The 2010 Dallas Vigilantes season was the inaugural season for the franchise in the Arena Football League (AFL). With many players of the old Desperados team that put up a 15–1 record in recent years returning, Dallas fans had high hopes for the Vigilantes carrying on with the Desperados' success. However, after a 1–5 start and an altercation with one of his players, head coach Rich Ingold was fired, and replaced by James Fuller for the remainder of the season. Eventually Clint Dolezel was named as head coach for the 2011 season after the Vigilantes went 2–8 in their final ten games to finish the 2010 season 3–13, despite winning their last game of the season on the road, 62–56 against the Bossier–Shreveport Battle Wings. Two of Dallas's three wins that season came on the road.

In the long run, the Vigilantes finished second-to-last in points per game with 50, only more than the Utah Blaze, who averaged 46.4 points a game. Dallas also shot themselves in the foot with 150 penalties, fifth most in the league behind the Milwaukee Iron, (193) Tampa Bay Storm, (186)Oklahoma City Yard Dawgz, (168) and Orlando Predators. (164) The defense gave up the third most in the league at 57.5 points a game, better than only Bossier-Shreveport and Utah.
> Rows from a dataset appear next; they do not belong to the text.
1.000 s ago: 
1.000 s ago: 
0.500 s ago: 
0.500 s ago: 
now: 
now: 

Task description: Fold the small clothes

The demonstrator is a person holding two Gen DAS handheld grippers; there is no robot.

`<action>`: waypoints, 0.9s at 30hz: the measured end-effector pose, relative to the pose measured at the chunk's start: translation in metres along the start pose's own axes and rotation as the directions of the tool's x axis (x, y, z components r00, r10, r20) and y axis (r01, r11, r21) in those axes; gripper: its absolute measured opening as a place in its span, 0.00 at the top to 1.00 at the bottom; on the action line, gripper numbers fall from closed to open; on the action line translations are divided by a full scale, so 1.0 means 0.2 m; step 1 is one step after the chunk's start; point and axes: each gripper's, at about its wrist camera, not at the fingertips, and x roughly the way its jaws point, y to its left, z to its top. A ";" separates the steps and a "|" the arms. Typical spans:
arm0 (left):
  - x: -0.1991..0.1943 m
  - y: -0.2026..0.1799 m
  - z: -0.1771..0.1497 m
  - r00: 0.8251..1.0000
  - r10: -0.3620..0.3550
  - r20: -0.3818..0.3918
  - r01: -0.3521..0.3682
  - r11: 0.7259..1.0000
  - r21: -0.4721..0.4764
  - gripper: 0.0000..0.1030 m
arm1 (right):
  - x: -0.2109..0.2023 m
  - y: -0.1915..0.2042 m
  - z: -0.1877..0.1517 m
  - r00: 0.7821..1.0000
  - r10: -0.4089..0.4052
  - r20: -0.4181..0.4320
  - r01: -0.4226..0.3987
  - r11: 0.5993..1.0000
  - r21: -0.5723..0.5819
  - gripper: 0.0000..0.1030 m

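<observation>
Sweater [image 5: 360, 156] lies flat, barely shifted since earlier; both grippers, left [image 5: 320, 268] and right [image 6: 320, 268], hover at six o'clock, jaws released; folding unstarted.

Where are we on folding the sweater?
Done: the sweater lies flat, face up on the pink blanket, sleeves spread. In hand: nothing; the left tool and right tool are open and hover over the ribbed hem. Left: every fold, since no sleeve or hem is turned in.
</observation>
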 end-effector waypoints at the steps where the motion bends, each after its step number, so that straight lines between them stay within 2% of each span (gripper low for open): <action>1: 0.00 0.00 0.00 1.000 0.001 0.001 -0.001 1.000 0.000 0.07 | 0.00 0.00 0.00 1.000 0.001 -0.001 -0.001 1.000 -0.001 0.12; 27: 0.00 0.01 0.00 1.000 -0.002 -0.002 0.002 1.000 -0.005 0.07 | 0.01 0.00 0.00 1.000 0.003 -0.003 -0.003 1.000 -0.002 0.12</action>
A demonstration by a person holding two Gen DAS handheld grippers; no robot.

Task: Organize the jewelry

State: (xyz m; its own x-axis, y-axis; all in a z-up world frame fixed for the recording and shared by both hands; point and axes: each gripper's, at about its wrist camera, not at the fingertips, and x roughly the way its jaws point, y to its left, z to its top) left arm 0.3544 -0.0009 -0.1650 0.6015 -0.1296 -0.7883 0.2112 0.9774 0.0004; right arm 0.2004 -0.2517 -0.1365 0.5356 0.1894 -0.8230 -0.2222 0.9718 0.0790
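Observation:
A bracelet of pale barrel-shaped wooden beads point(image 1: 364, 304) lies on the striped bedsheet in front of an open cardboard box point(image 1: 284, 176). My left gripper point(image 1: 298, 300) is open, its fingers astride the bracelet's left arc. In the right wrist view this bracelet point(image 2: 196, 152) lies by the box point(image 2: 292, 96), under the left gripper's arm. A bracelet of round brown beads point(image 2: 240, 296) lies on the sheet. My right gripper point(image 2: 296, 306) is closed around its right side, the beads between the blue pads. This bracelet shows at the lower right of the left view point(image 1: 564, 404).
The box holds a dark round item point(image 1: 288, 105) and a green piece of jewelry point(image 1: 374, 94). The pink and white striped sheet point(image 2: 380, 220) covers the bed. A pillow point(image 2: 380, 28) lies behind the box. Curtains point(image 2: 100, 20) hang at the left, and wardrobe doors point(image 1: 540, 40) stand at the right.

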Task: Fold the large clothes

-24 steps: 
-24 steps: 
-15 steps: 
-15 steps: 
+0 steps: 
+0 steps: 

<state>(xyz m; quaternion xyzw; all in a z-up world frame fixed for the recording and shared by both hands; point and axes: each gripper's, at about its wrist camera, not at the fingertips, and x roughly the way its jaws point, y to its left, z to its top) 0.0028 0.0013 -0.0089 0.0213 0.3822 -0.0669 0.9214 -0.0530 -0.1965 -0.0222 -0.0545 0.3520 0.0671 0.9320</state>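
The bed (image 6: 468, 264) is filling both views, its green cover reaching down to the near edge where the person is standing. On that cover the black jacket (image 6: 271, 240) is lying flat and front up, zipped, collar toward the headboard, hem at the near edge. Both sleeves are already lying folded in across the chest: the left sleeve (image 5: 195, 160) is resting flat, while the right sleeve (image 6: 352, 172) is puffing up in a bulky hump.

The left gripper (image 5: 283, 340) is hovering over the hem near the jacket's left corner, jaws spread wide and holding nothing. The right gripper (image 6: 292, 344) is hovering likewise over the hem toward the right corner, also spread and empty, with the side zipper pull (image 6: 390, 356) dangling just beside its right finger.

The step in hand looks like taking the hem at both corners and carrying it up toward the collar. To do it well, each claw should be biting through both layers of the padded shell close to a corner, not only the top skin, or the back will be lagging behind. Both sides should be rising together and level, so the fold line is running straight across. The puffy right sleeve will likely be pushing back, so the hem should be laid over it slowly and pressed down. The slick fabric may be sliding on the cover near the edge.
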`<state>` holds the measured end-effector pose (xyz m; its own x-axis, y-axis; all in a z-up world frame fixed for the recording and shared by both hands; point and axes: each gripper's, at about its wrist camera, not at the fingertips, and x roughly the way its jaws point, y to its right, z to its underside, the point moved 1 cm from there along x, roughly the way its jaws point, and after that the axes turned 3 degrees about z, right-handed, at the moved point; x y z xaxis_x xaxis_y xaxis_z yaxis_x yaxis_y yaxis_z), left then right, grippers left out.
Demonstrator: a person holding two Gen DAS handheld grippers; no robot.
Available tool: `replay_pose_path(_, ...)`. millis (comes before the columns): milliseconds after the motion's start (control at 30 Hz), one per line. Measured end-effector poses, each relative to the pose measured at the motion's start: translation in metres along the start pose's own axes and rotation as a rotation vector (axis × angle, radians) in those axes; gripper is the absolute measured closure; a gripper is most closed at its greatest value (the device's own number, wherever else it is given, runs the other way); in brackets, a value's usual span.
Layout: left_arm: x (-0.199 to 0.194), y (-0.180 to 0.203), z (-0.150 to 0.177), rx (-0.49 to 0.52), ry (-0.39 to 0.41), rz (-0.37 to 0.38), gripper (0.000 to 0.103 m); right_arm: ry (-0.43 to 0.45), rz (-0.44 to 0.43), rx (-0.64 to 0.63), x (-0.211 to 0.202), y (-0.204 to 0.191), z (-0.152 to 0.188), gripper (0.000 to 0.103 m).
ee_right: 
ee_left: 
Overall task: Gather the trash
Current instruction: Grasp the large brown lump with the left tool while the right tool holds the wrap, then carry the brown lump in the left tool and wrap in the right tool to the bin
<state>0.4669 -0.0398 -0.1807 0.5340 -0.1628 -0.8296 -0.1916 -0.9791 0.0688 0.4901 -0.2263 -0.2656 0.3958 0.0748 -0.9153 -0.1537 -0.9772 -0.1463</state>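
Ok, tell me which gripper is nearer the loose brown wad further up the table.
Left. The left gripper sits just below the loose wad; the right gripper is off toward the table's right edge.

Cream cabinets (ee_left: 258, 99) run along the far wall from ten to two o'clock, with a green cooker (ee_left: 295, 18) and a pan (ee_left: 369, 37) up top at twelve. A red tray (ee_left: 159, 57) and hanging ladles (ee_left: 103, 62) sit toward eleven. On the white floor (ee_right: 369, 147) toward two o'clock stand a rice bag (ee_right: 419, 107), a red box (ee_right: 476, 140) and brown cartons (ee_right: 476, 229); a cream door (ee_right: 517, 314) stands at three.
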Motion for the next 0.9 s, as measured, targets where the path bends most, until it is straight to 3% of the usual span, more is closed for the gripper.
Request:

The team was coached by Rich Ingold for the first six games before being fired on May 24. Defensive coordinator James Fuller was promoted to interim head coach. The Vigilantes will play their home games at American Airlines Center. The Vigilantes missed the playoffs after finishing with a 3–13 record and placing 7th in the American Conference.

==Standings==

Southwest Divisionv; t; e;
| Team | W | L | PCT | PF | PA | DIV | CON | Home | Away |
| y-Tulsa Talons | 10 | 6 | .625 | 994 | 899 | 6–0 | 9–2 | 6–2 | 4–4 |
| Oklahoma City Yard Dawgz | 6 | 10 | .375 | 833 | 870 | 3–3 | 4–6 | 5–3 | 1–7 |
| Dallas Vigilantes | 3 | 13 | .187 | 800 | 920 | 2–4 | 2–9 | 1–7 | 2–6 |
| Bossier–Shreveport Battle Wings | 3 | 13 | .187 | 799 | 1030 | 1–5 | 3–9 | 2–6 | 1–7 |

==Regular season schedule==
The first game in franchise history for the Vigilantes was on April 10 during Week 2, on the road against the Talons. Their first home game will not be until Week 5 against the Yard Dawgz. The last game of the regular season saw the team visit the Battle Wings on July 31.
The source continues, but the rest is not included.